## Exercise objective
Some entries follow. Reproduce exactly the lines starting at the one with "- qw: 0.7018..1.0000" and stopping after the one with "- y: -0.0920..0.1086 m".

── Information ──

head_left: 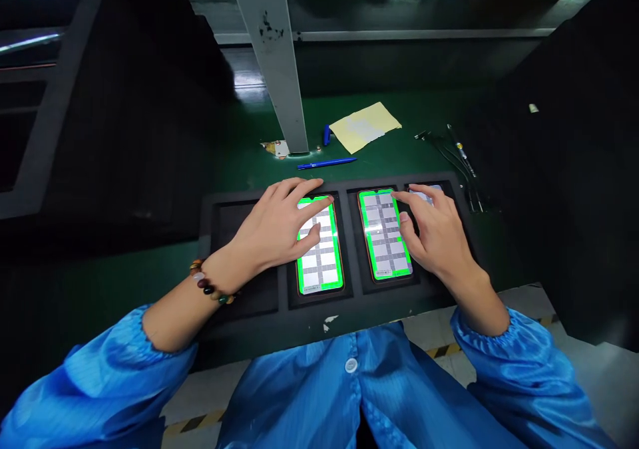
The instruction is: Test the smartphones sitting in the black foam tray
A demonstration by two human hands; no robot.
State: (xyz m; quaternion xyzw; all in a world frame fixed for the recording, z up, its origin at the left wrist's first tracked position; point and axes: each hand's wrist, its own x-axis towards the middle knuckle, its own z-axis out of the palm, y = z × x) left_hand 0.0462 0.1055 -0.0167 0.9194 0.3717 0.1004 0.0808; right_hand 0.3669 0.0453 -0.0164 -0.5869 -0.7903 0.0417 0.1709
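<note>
Two lit phones lie in separate recesses of a black tray (pixel 353 263). My left hand (pixel 279 226), with a beaded bracelet at the wrist, is spread over the left phone (pixel 312 277), its index fingertip at the screen's upper right corner. Over the right phone (pixel 382 236) reaches my right hand (pixel 434 229), index fingertip at that screen's upper right edge, fingers apart. Both screens show green borders and rows of pale blocks. A third phone (pixel 426 193) is partly hidden beneath my right hand. Neither hand holds anything.
Behind the tray lie a blue pen (pixel 327 163), a blue cap (pixel 326 134) and a yellow paper (pixel 367 127). Thin cables (pixel 452 159) and a marker (pixel 462 151) are at the right. A grey metal post (pixel 279 63) rises from the green table (pixel 239 159). Dark panels flank both sides.
</note>
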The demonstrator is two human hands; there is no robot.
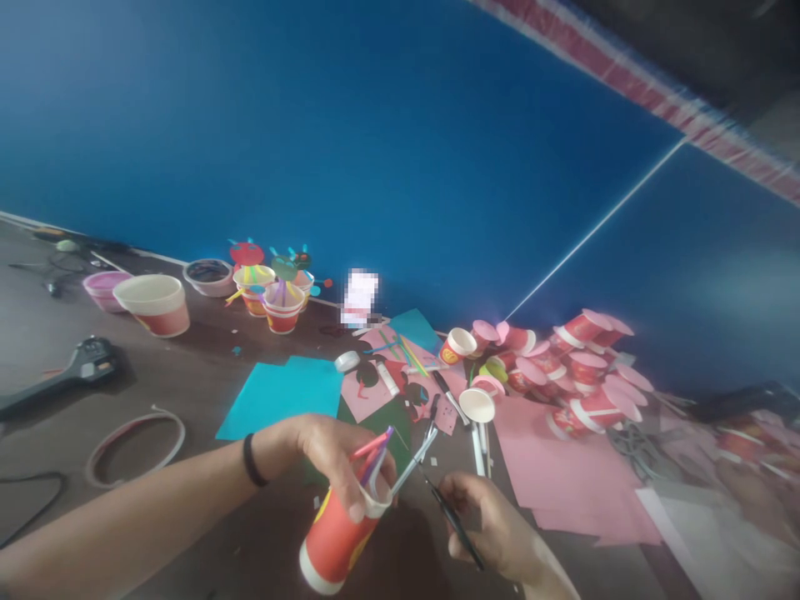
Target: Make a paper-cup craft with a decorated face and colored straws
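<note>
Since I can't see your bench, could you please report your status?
Left hand gripping red cup, tilted. Right hand holding slim dark tool. Markers and pink paper lie nearby.

Blue wall (350,150), white seam (596,231); reddish band (662,87) above; dark tabletop (200,375).

Dark table (209,354). At left: dark long-handled device (89,364), pale ring (182,442), black cable (61,483). Farther back: pink tub (100,292), big red-and-cream tub (163,318) just beside, near three paper cups (282,319) with paper figures. Middle: turquoise sheets (281,396), green sheet (395,421). Right: pink sheets (556,467), heap of red cups (587,371) with pink discs around back edge. White scraps (434,461) scattered.
</note>
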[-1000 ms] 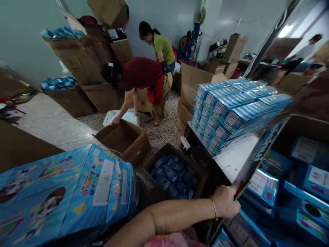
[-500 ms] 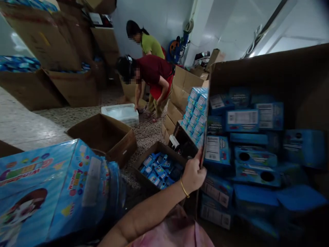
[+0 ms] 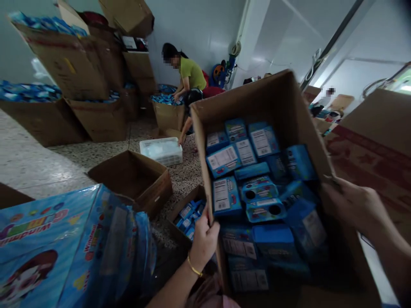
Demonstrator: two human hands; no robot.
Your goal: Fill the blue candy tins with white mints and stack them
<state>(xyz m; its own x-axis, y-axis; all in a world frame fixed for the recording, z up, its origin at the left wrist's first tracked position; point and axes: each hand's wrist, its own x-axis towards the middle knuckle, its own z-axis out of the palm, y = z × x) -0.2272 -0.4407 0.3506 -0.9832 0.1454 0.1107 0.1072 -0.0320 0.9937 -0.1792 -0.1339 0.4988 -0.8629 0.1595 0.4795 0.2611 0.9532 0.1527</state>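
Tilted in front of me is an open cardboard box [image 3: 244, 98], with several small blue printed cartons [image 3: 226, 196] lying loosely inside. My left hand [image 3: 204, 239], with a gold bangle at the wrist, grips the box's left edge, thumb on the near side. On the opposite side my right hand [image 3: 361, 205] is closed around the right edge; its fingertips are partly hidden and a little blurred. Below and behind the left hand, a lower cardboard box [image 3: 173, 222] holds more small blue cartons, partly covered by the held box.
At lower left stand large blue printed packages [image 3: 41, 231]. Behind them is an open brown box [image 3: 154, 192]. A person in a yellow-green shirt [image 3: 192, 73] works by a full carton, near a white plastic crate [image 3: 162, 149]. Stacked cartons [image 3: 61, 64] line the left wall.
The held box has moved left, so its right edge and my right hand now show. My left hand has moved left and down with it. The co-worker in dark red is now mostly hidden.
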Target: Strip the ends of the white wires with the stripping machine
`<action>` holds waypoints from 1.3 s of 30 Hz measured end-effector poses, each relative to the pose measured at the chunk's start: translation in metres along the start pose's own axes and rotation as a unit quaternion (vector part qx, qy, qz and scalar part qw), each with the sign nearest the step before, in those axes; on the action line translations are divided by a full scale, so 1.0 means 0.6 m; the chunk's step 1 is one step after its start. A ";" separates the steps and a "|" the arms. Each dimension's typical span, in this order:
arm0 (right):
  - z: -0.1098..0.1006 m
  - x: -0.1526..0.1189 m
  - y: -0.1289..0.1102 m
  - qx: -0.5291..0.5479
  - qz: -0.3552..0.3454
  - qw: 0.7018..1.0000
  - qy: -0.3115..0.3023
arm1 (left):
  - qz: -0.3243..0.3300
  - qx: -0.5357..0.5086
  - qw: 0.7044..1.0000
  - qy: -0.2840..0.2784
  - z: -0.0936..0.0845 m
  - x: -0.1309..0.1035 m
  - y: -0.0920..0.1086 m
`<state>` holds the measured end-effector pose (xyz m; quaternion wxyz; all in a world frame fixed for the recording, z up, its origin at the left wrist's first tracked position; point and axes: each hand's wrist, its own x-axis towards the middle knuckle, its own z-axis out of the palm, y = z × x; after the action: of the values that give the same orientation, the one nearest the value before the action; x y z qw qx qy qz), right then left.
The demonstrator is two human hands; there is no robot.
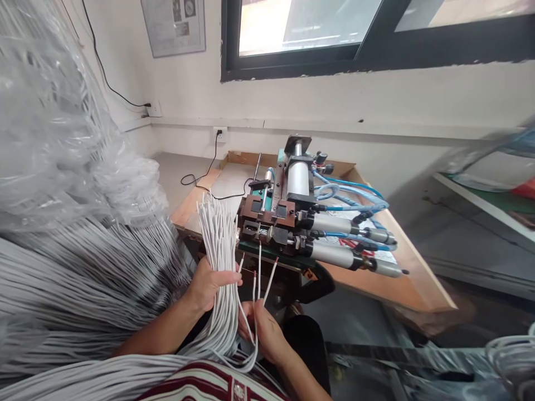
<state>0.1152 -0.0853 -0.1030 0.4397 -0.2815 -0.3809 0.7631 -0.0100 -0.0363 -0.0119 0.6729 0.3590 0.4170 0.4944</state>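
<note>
In the head view, our left hand (204,287) wraps round the white cable bundle (221,250), just left of the lower centre, with its ends fanned upward. Our right hand (270,331), at lower centre, has a narrow pinch on a few separate cables (271,280), tips pointing towards the machine (298,181) at centre. We judge single cables light and springy, fairly smooth, and hard to damage; bunched, they should feel heavier and may slide past each other. We'd best hold the bundle firmly below its fanned ends and pinch singles near their tips, where they bend less.
</note>
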 end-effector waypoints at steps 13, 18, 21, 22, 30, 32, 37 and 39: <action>-0.107 -0.005 0.007 -0.411 0.167 0.879 0.174 | 0.027 0.104 0.994 0.001 -0.005 0.017 -0.003; -0.094 -0.009 -0.080 -0.474 -0.004 0.840 0.266 | 0.017 0.149 0.989 -0.006 -0.005 0.019 -0.012; -0.037 0.005 -0.131 -0.411 -0.085 0.893 0.166 | 0.030 0.213 0.977 -0.010 0.001 0.016 -0.010; -0.021 0.010 -0.141 -0.397 -0.088 0.904 0.135 | 0.034 0.234 0.972 -0.011 0.003 0.014 -0.008; -0.019 0.022 -0.151 -0.357 -0.079 0.927 0.089 | 0.023 0.283 0.957 -0.052 0.007 0.013 0.004; -0.021 0.023 -0.136 -0.318 -0.097 0.937 0.112 | -0.001 0.274 0.959 -0.074 0.009 0.014 0.006; 0.005 0.034 -0.092 -0.109 -0.167 0.958 0.204 | -0.066 0.205 0.968 -0.126 0.013 0.012 0.003; 0.012 0.039 -0.092 -0.025 -0.152 0.961 0.231 | -0.067 0.181 0.974 -0.118 0.011 0.009 -0.003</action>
<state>0.1245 -0.0491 -0.0555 0.6194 -0.3998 -0.3265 0.5915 -0.0022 -0.0318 -0.0120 0.6731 0.5019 0.4399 0.3187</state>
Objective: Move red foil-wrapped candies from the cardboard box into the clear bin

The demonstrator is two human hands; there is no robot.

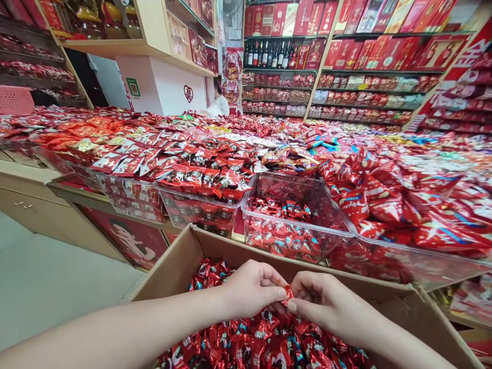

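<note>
Between my two hands is a small red wrapped candy (287, 293), pinched at both sides. My left hand (255, 288) has thumb and fingers closed on its left part. The thumb and forefinger of my right hand (322, 297) grip its right part. Both hands are above an open cardboard box (230, 245) filled with loose red wrapped candies (246, 338), some with blue and dark prints. Most of the held candy is hidden by my fingers.
Just past the box stands a clear plastic bin (326, 230), partly filled with small red candies. Fuller bins of red packets (209, 177) and larger red bags (384, 200) flank it. Shelves with bottles (269, 55) and gift boxes line the back. A person (220, 100) is far behind.
</note>
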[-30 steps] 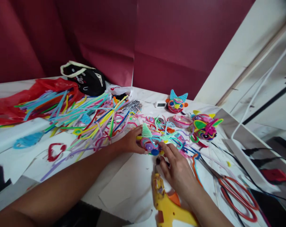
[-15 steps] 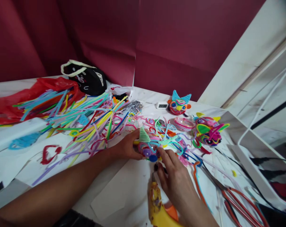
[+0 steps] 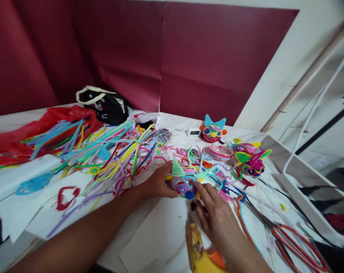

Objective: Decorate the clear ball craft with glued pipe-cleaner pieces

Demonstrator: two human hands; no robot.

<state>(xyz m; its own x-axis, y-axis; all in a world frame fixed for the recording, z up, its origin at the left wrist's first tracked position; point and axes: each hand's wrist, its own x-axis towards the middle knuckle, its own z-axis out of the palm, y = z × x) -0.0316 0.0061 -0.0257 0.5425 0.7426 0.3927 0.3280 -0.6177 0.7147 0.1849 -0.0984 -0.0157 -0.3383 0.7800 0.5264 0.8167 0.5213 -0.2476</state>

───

## Answer box
  - qw: 0.7018..1.0000
  - qy: -0.3115..0.3023
arm1 (left):
  - qz: -0.3243..0.3300
  - qx: -0.5357..0.5086
  - qw: 0.7044..1.0000
  - qy: -0.2840..0.2784
  - z: -0.0936..0.0845 m
  - x: -0.1309..0.1035 m
  - y: -0.0920..0.1086 m

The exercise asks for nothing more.